[GIVEN DATA]
_ _ _ _

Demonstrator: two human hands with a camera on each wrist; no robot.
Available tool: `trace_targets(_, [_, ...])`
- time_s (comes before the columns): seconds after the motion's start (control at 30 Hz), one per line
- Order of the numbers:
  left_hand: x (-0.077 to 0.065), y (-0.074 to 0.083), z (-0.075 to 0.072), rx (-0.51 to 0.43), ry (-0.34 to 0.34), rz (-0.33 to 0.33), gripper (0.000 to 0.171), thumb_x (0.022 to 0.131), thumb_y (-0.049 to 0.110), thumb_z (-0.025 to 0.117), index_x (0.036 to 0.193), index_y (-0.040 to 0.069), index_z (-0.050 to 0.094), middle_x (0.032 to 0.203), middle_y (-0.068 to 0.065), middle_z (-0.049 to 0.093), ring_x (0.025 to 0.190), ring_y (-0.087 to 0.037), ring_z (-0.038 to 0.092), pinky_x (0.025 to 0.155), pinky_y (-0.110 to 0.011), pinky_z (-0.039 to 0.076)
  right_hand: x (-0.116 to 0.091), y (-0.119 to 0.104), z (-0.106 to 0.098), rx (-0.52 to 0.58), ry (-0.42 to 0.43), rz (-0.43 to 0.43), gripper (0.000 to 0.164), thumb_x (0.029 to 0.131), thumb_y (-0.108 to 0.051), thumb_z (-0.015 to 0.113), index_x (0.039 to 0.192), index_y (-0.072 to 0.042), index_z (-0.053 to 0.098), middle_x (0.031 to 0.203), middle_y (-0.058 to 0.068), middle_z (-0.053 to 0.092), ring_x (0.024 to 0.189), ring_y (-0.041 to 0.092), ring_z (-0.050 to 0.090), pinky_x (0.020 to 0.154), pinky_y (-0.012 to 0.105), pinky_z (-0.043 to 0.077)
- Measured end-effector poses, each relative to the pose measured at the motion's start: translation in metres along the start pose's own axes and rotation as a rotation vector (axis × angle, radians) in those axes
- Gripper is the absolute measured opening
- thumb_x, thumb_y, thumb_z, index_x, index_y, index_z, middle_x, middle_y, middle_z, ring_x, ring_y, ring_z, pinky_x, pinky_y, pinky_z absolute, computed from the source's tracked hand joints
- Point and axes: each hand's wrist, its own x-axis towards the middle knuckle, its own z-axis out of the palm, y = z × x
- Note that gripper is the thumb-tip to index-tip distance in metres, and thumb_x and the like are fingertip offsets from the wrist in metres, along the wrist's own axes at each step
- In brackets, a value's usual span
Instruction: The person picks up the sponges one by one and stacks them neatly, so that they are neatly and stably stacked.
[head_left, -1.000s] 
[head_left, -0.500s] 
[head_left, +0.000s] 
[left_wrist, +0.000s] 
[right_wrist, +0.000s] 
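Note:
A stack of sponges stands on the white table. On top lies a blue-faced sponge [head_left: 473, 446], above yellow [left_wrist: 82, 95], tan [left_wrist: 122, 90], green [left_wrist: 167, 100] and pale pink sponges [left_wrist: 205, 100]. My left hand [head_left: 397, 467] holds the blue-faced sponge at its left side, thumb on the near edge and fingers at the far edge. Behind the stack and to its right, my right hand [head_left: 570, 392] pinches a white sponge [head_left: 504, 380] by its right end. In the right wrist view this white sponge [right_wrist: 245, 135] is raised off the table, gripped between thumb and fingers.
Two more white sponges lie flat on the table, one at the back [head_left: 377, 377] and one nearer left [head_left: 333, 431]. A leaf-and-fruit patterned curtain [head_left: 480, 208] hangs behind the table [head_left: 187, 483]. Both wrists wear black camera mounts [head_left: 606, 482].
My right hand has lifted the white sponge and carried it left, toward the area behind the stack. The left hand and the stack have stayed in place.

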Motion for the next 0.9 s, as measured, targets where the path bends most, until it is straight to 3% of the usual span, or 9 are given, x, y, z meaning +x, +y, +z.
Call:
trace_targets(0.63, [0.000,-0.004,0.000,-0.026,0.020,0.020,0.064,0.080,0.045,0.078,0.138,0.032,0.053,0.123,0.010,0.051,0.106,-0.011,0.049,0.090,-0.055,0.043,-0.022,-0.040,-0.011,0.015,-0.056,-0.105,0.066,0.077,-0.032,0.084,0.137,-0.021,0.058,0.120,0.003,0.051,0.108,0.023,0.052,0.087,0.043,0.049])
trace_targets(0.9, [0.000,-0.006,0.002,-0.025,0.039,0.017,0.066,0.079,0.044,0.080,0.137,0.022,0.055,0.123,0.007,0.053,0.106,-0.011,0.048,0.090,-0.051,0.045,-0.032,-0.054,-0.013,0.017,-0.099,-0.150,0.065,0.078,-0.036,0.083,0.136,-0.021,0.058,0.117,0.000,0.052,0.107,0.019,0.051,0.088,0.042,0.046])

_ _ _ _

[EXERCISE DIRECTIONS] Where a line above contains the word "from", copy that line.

[RESPONSE TO THE EXERCISE]
- thumb_x, thumb_y, thumb_z, index_x, index_y, index_z, middle_x, middle_y, middle_z, ring_x, ring_y, ring_z, pinky_x, pinky_y, pinky_z absolute, computed from the source's tracked hand joints
- Note that gripper is the thumb-tip to index-tip distance in metres, and thumb_x and the like are fingertip offsets from the wrist in metres, along the wrist's own axes at each step

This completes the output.